Cas9 enrichment for DiMeLo-sequencing

This protocol builds upon two previously published protocols: this DiMeLo-seq protocol to map protein-DNA interactions at a single molecule level using long-read sequencing and this Cas9 enrichment protocol for Nanopore sequencing to enrich for genomic loci of interest. Some unique features of our protocol include:

-using sgRNAs instead of duplexing crRNA and and tracrRNA for Cas9 enrichment

-Cas9-enrichment of DNA containing methyl-A marks

-multiplexing of Cas9-enriched samples

-Potential to use >10 sgRNAs (while we have not tested this, we think our edits to step 4 enable this)

Designing sgRNAs for Cas9 enrichment

We use CRISPOR to design sgRNAs to target the loci of interest. We have tested this protocol by cutting with 2 sgRNAs each on either end (so 4 sgRNAs total) of a 10 kb centromeric region.

Instead of duplexing a crRNA and tracrRNA, we order 1.5 nmol sgRNAs from Synthego, which are resuspended in 15 uL 1x TE for 100 uM.

Extract DNA that has been methylated in situ by pA-Hia5 at sites of protein-DNA interactions

Use the NEB Monarch HMW DNA Extraction Kit. Follow protocol for genomic DNA isolation using cell lysis buffer. Include RNase A. Perform lysis with 2000 rpm agitation. We have validated 2000 rpm gives N50 ~50-70 kb but if longer reads are desired we expect 300 rpm would work.

Apart from using a different kit, all of the steps for the long fragment DNA extraction are the same as the general protocol. To reiterate, make the following changes to the protocol:

If fixation was performed, be sure to do the 56°C incubation for lysis for 1 hour (not just 10 minutes) to reverse crosslinks. Agitate for 10 minutes and then keep at 56ºC without agitation for 50 minutes.
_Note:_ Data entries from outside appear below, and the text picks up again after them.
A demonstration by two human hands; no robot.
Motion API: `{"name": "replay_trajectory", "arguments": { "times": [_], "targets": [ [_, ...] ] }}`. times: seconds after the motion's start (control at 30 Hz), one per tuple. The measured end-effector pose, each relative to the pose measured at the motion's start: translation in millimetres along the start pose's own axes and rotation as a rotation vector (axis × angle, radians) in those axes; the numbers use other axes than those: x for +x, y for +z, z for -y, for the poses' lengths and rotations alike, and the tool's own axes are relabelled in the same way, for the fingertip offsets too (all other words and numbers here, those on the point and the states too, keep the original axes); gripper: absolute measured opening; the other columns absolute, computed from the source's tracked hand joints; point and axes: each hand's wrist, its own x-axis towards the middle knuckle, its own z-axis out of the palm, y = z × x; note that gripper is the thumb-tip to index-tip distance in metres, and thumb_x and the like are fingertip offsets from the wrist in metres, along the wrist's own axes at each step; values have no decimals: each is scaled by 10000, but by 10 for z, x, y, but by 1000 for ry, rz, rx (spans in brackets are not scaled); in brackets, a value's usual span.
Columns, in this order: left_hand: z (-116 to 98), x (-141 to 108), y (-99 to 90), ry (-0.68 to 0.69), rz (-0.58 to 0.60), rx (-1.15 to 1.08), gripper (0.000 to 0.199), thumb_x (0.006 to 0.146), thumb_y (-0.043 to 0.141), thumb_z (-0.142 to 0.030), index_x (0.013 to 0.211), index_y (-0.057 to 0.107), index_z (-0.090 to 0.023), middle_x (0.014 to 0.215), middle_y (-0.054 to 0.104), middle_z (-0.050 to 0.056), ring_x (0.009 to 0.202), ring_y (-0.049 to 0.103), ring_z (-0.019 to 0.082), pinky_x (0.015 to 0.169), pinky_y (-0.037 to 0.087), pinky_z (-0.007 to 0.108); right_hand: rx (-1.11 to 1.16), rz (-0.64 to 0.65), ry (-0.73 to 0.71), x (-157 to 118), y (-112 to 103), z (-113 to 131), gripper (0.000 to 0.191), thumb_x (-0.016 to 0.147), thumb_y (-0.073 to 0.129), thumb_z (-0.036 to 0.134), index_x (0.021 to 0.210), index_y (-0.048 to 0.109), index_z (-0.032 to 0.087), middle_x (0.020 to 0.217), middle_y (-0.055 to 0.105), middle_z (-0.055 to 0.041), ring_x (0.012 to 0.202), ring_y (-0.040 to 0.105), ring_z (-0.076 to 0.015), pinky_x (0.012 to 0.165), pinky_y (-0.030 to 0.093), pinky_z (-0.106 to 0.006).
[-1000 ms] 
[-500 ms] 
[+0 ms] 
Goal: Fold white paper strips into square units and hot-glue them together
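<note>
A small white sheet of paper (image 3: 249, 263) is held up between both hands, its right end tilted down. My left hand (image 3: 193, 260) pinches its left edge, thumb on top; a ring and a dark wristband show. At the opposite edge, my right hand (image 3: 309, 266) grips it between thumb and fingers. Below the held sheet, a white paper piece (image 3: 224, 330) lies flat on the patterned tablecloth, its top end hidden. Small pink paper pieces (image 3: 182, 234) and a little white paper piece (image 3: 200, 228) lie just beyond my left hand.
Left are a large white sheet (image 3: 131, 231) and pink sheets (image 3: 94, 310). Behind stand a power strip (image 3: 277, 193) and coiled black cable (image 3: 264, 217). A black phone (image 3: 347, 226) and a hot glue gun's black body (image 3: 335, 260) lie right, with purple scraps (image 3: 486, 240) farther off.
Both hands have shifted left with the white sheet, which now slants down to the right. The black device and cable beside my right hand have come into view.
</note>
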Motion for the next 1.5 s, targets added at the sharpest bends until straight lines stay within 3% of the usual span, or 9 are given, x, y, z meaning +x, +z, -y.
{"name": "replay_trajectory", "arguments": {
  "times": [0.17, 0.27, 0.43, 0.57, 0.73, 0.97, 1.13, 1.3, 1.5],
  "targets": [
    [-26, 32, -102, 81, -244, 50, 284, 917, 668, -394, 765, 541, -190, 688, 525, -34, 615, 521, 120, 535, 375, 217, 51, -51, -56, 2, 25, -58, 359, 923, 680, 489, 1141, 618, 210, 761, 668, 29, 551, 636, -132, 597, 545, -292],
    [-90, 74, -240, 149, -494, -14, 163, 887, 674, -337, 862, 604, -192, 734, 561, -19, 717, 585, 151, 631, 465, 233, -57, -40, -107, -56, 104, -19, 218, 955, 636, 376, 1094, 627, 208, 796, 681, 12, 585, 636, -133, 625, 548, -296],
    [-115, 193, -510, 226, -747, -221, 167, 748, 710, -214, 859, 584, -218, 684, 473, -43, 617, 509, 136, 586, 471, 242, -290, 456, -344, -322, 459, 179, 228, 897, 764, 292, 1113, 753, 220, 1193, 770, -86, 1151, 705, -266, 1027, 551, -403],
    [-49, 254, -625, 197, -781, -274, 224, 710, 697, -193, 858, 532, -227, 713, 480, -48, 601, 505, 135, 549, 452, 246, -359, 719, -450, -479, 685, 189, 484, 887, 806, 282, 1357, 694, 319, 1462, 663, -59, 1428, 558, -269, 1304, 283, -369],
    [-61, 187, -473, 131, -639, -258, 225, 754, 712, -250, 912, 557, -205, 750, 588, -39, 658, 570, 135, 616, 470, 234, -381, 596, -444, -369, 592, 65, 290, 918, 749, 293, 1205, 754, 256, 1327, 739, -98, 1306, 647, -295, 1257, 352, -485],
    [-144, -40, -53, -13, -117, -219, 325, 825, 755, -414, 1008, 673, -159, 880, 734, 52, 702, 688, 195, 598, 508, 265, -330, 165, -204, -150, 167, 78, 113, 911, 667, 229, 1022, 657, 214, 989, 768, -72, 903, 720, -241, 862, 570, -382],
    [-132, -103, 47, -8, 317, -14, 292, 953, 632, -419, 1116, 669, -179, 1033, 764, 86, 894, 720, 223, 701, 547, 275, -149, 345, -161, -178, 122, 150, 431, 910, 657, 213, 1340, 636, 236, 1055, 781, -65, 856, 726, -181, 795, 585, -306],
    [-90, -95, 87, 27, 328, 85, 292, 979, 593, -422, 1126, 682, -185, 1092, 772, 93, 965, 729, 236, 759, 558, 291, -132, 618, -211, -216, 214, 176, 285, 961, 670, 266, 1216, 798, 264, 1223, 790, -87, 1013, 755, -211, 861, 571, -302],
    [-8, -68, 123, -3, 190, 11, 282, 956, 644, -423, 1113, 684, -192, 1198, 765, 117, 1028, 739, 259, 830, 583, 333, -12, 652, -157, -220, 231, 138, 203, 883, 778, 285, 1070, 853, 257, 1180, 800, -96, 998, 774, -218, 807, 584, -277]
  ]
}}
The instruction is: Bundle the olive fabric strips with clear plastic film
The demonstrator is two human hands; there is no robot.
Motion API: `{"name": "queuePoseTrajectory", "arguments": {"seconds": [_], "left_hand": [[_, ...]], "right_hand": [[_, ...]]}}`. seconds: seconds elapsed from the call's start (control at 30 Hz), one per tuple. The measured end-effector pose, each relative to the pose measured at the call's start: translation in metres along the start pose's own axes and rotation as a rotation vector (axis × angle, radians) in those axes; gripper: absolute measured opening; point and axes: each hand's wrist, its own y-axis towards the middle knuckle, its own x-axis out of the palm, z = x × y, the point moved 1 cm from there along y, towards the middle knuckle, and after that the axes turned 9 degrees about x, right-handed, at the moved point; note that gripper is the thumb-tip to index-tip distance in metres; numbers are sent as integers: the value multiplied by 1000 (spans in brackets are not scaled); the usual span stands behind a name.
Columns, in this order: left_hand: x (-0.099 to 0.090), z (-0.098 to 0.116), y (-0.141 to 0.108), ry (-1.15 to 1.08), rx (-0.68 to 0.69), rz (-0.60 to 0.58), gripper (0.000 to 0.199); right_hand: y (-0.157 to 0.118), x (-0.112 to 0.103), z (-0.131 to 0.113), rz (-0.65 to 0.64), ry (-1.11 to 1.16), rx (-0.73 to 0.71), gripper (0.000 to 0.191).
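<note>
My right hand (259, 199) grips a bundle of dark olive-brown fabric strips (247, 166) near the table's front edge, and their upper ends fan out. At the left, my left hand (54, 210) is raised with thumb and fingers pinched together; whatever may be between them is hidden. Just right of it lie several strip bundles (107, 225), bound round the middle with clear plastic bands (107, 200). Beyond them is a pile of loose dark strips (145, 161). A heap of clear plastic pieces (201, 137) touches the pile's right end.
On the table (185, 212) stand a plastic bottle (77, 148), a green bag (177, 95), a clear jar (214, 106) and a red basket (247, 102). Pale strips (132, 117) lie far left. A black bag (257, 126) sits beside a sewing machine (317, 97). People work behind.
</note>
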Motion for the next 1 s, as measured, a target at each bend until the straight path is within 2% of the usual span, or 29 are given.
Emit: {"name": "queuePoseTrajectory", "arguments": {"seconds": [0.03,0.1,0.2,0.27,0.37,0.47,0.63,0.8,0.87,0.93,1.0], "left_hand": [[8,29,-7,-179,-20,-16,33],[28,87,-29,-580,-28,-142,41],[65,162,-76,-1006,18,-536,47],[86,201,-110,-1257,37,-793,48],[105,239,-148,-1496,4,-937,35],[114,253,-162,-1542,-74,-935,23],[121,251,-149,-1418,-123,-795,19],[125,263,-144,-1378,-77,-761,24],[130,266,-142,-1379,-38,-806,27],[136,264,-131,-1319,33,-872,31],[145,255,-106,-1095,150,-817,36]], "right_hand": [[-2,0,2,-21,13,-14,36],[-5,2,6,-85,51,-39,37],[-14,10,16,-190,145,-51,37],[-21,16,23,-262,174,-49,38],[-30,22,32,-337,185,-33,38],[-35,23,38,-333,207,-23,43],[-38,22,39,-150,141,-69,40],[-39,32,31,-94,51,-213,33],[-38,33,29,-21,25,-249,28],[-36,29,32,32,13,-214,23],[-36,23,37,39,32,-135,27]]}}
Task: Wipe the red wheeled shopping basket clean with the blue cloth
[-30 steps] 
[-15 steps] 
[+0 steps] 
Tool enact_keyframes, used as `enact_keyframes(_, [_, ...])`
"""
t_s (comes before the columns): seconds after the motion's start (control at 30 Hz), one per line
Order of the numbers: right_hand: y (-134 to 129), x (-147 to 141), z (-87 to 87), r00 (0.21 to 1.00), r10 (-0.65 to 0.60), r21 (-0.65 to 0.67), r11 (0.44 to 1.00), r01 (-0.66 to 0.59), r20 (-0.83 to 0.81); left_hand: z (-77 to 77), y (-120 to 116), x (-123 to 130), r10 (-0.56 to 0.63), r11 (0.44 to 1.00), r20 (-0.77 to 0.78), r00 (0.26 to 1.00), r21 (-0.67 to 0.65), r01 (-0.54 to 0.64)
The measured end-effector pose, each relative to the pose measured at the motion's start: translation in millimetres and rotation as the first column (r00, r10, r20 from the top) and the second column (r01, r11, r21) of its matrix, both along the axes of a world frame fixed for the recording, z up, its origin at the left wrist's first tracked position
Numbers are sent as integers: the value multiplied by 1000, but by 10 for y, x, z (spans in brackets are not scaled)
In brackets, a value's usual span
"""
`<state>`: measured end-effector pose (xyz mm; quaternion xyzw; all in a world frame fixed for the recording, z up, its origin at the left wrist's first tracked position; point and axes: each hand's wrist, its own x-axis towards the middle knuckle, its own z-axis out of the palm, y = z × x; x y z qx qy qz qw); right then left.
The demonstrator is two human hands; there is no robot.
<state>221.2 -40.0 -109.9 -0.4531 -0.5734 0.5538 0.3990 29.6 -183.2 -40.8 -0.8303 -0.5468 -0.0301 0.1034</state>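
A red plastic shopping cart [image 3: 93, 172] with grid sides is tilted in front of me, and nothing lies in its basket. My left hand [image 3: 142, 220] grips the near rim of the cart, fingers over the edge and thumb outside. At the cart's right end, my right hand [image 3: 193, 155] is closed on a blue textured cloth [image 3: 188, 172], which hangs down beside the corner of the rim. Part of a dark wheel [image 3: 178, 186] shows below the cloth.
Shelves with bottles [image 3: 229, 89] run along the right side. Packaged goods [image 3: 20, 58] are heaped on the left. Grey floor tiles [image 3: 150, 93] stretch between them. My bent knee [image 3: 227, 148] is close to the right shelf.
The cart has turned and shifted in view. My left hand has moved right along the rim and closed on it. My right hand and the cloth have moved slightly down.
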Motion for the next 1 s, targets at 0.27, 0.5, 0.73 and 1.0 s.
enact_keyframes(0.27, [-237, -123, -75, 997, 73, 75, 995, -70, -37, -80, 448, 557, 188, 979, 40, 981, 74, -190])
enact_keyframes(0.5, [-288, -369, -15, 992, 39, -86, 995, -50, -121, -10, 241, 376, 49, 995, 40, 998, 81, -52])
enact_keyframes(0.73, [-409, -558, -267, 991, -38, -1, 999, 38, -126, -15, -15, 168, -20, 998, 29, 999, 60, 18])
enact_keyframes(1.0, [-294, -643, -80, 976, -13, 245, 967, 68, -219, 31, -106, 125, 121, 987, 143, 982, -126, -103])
Quantify DNA yield by Qubit dsDNA BR Assay Kit. We need 3-10 ug of high quality DNA in less than 24 uL of 1x TE.

Preparing the ribonucleoprotein (RNP) complex for Cas9 enrichment

For each sgRNA, assemble the RNP complex as follows:

0.4 uL IDT HiFi Cas9 (62 uM)

0.5 uL Synthego sgRNA (100 uM)

Assemble each RNP for 30 minutes at room temperature, keep on ice till ready to use

Prior to adding to dephosphorylated DNA from step 5, pool and dilute the RNPs as follows:

3.6 uL Pooled RNPs (for 4 sgRNAs)

5 uL 10x rCutSmart

41.4 uL water

This results in 50 uL of a 100x solution enough for 4-5 samples (10-12 uL/sample)

Dephosphorylate DNA isolated in step 3

In a PCR tube, mix the following:

3 uL 10x rCutSmart buffer

3-10 ug of DNA

3 uL of NEB QuickCIP

water up to 27 uL

Mix by resuspending with a cut pipet tip

Incubate at

37 C for 60 mins (dephosphorylation)

80 C for 2 mins (enzyme inactivation)

hold at 20 C

RNP-based cleavage and A-tailing

To the dephosphorylated DNA, add the following:

12 uL of pooled 100x RNP complex

1 uL of 10 mM dATP

1 uL Taq polymerase

Mix by resuspending with a cut pipet tip

Incubate at:

37 C for 60 minutes (Cas9 cleavage)

72 C for 30 minutes (monoadenylation of cut ends)

Hold at 12 C

Do a cleanup using the Zymogen genomic DNA clean and concentrator following the manufacturer's protocol. Elute DNA in 30 uL EB that has been pre-heated.

To 500 ng of each sample, add barcodes from the SQK-LSK 109 kit and 2x TA/ligase mix

38 uL DNA (500 ng)

4 uL barcode

42 uL 2x TA/ligase mix

Pool samples and do a cleanup using the Zymogen genomic DNA clean and concentrator kit into 65 uL of EB. Proceed with adaptor ligation following ONT protocol.